His food was not very exciting either.
His idea of eating out was to catch a few grasshoppers and visit the local beehive for dessert.
Actually John was in perfect control of his lifestyle.
He knew exactly what he was doing, for he had assumed the dress and style of the ancient prophet Elijah the Tishbite (described in 2 Kings 1:8) who called his people to national repentance.
John’s dress and lifestyle were a protest against the godlessness and self-serving materialism of his day.
It amounted to a call to separate oneself from the sinful culture, repent, and live a life focused on God.
Even his context, the desert wilderness, was meant to emphasize this, for it was originally to the wilderness that Israel came out of Egypt.

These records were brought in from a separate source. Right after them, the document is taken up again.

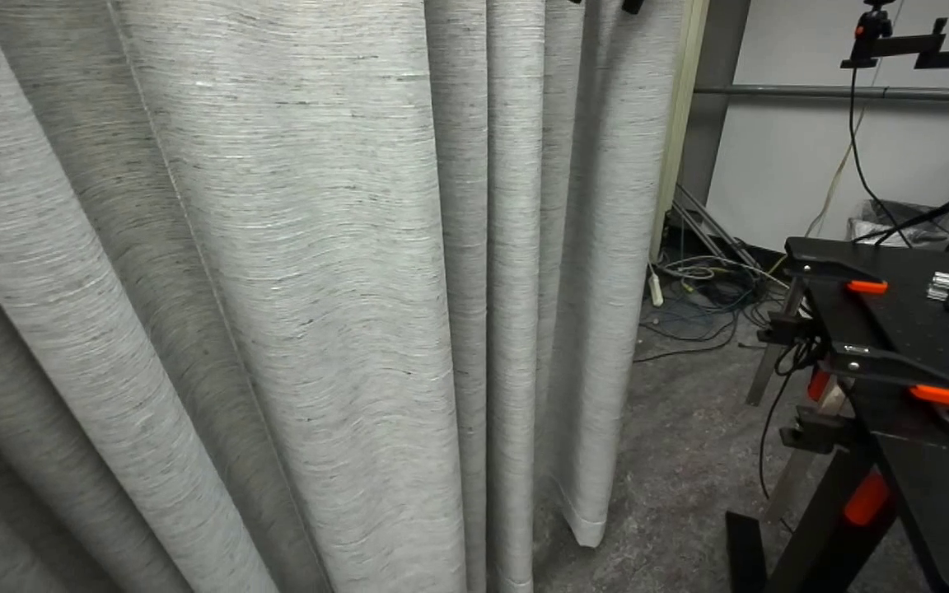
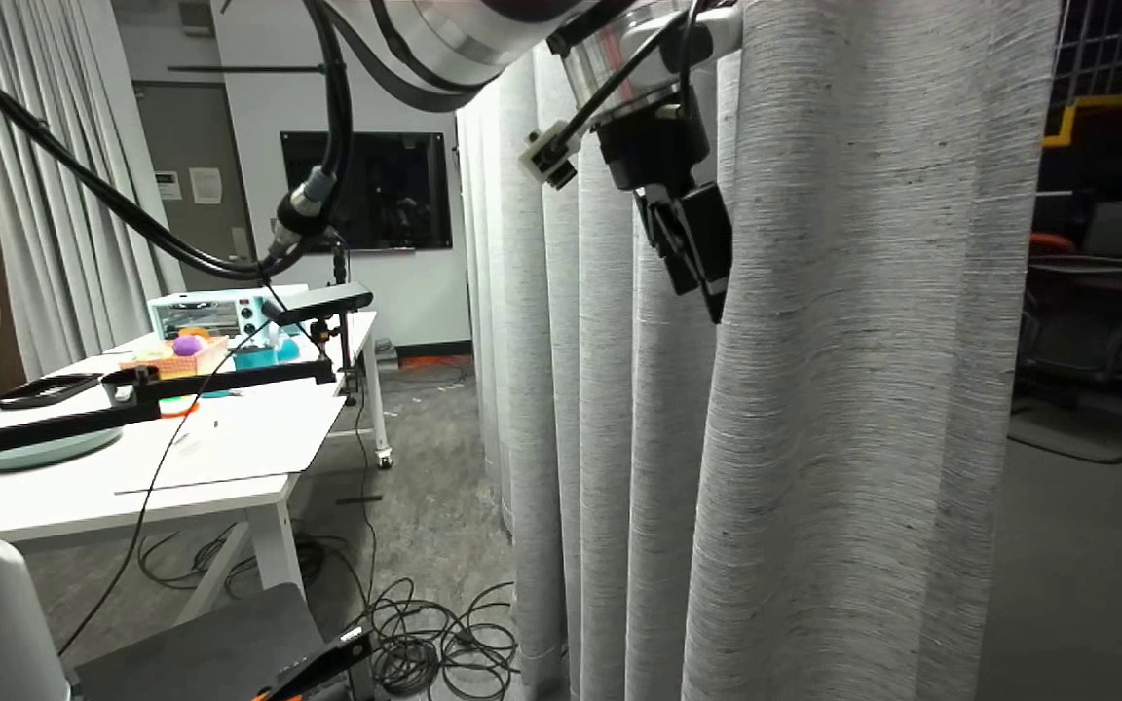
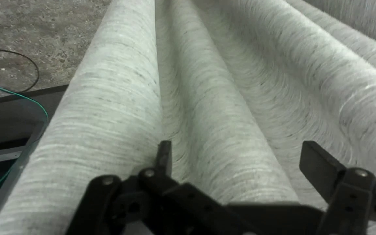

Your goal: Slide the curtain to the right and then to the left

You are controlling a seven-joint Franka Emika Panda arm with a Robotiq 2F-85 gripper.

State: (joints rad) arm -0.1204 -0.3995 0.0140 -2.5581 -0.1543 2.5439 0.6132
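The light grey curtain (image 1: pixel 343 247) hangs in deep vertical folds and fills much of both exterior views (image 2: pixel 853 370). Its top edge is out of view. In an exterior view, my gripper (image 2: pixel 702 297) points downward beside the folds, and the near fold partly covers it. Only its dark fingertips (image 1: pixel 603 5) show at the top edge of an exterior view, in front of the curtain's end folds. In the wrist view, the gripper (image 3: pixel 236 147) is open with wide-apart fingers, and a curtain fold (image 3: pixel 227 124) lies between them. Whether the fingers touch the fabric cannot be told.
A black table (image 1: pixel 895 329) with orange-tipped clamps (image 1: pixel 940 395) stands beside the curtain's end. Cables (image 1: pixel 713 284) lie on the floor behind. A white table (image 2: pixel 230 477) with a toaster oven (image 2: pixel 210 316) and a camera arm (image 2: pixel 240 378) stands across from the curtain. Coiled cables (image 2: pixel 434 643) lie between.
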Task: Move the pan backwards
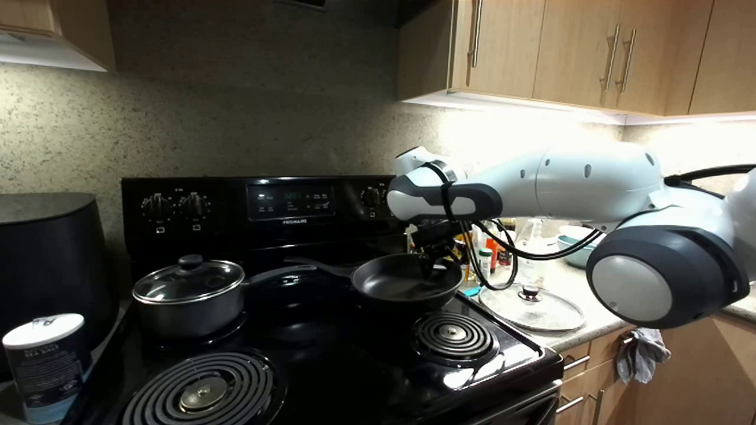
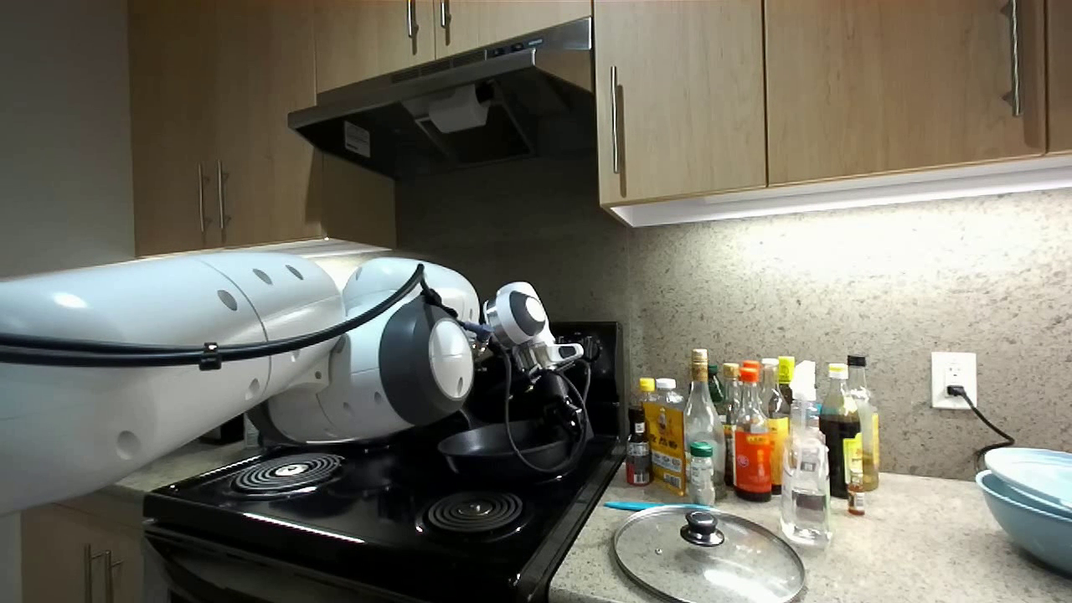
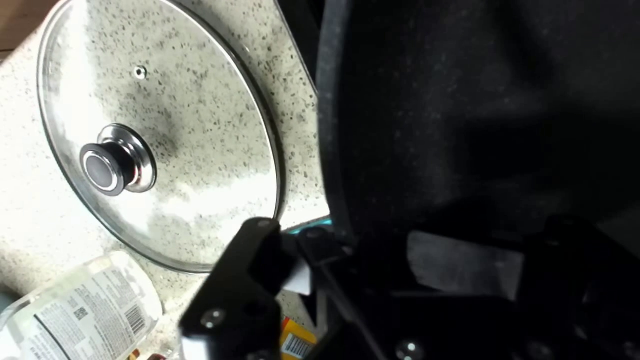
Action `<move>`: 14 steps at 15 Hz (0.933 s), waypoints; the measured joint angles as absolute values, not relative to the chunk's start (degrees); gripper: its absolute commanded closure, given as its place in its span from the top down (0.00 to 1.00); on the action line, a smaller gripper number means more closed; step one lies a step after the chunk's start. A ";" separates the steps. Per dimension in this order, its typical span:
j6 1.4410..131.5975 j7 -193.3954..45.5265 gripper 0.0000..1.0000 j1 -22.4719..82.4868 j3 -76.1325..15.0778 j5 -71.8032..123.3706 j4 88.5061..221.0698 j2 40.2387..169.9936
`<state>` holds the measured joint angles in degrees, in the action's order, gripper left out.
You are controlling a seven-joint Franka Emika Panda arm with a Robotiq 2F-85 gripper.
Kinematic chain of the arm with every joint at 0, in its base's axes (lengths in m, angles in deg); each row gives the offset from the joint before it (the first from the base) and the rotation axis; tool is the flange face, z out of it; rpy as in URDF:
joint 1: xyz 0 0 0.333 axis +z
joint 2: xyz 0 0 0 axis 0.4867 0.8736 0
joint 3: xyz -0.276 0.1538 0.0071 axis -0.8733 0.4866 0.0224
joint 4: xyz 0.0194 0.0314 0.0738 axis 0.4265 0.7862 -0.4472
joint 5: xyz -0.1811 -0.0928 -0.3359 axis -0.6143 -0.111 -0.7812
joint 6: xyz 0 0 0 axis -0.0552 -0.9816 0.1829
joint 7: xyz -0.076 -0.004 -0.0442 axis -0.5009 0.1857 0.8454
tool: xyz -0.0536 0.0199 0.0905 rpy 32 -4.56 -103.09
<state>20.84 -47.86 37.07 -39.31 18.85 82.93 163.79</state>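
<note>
The gripper (image 2: 568,417) is at the rim (image 3: 330,115) of the pan (image 1: 407,286). In the wrist view its jaws appear to stand on either side of that rim, at bottom centre; black parts merge, so opening width and hold cannot be told. The pan is at the rear of the stove (image 1: 331,360), just right of centre in an exterior view; its handle (image 1: 333,269) points left, ending below the panel (image 1: 289,203). The pot (image 1: 186,307) is at left.

Judged step in hand: engaging the rim. Next move, if backwards means toward the panel: secure the rim, then slide the pan level, keeping its handle clear of the pot.
</note>
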 measured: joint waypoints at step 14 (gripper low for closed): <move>29.52 -48.53 0.00 37.23 -39.31 18.60 82.92 165.91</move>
<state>29.52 -48.53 37.23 -39.31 18.60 82.92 165.91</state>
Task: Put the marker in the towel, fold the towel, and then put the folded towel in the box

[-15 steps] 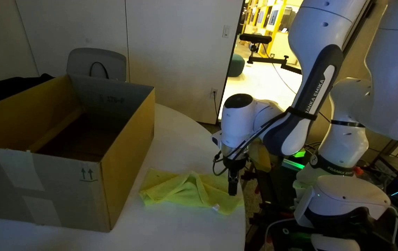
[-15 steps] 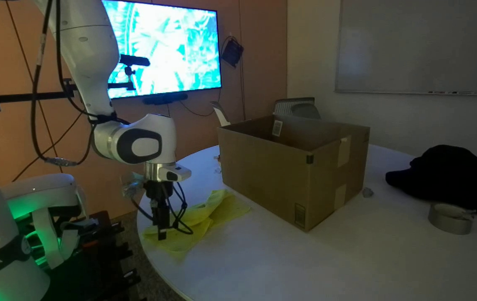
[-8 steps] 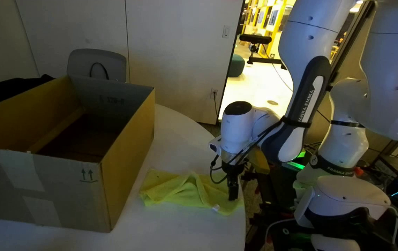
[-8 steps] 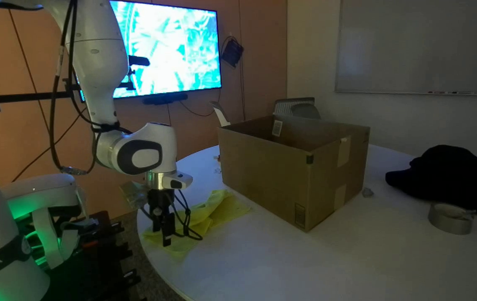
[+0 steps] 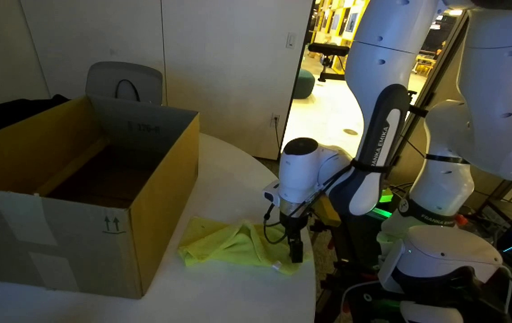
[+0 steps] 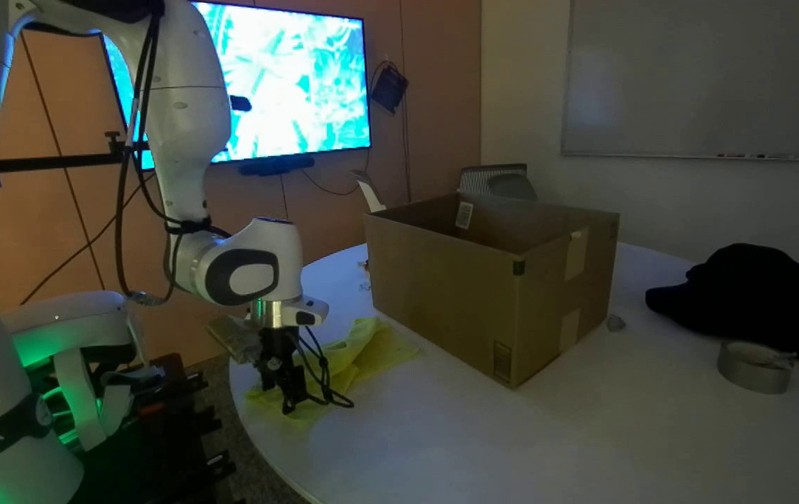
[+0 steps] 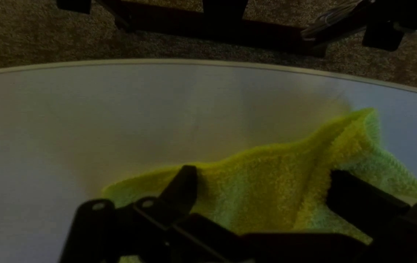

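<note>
The yellow-green towel [image 5: 224, 246] lies rumpled on the white table between the box and the table's rim, and shows in an exterior view [image 6: 364, 353] and the wrist view [image 7: 263, 186]. My gripper [image 5: 296, 259] points down at the towel's end farthest from the box, also in an exterior view [image 6: 287, 404]. In the wrist view its fingers [image 7: 261, 177] are wide apart over the cloth, touching or very near it. The towel's edge is wavy there. The brown cardboard box [image 5: 166, 197] stands open beside the towel, also in an exterior view [image 6: 441, 287]. The marker does not show.
The round table's edge [image 7: 193, 63] runs close behind the gripper. A grey tape roll [image 6: 755, 366] and a black cloth [image 6: 763, 301] lie beyond the box. A grey chair [image 5: 123, 80] stands behind the table.
My gripper has moved down and a little toward the box. The towel's end under it has shifted slightly away from the table edge. The box has not moved.
</note>
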### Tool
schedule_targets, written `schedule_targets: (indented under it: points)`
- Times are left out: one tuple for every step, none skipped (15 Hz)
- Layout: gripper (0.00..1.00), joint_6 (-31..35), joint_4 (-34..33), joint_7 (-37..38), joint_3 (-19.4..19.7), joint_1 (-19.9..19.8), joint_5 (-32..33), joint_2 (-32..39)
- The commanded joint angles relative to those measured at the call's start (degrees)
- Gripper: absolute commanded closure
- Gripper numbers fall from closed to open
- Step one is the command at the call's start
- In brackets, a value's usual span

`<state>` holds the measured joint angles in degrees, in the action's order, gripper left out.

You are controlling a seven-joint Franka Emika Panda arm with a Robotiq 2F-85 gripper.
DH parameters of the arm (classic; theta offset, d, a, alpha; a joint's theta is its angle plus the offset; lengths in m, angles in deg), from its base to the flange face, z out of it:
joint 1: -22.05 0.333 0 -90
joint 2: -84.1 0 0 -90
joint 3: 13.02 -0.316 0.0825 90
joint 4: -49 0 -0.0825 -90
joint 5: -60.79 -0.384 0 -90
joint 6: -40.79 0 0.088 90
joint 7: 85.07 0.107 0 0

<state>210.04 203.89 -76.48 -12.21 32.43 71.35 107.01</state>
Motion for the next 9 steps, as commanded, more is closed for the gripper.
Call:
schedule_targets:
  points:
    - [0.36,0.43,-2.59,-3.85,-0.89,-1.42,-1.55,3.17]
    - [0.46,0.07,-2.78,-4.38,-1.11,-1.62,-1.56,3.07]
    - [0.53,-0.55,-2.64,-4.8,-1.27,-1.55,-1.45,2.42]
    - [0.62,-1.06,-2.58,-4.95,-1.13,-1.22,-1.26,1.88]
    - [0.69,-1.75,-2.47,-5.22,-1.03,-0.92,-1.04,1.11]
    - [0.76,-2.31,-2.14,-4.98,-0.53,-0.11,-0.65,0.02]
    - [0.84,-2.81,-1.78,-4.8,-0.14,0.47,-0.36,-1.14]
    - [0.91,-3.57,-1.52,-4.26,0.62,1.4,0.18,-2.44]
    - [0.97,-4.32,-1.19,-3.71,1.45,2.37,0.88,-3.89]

The people’s coming out to John in the wilderness was a subtle acknowledgment of Israel’s history of disobedience and rebellion, and a desire to begin again.3
What was beautiful was that John’s life and actions bore out what he was.
He lived a life of continual repentance and uncompromising devotion to God.[3]
The very fact of John’s appearance was an eschatological event of the first magnitude and signified that the decisive turning point in the history of salvation was at hand.
It was John, the preacher of radical repentance, who initiated the messianic crisis.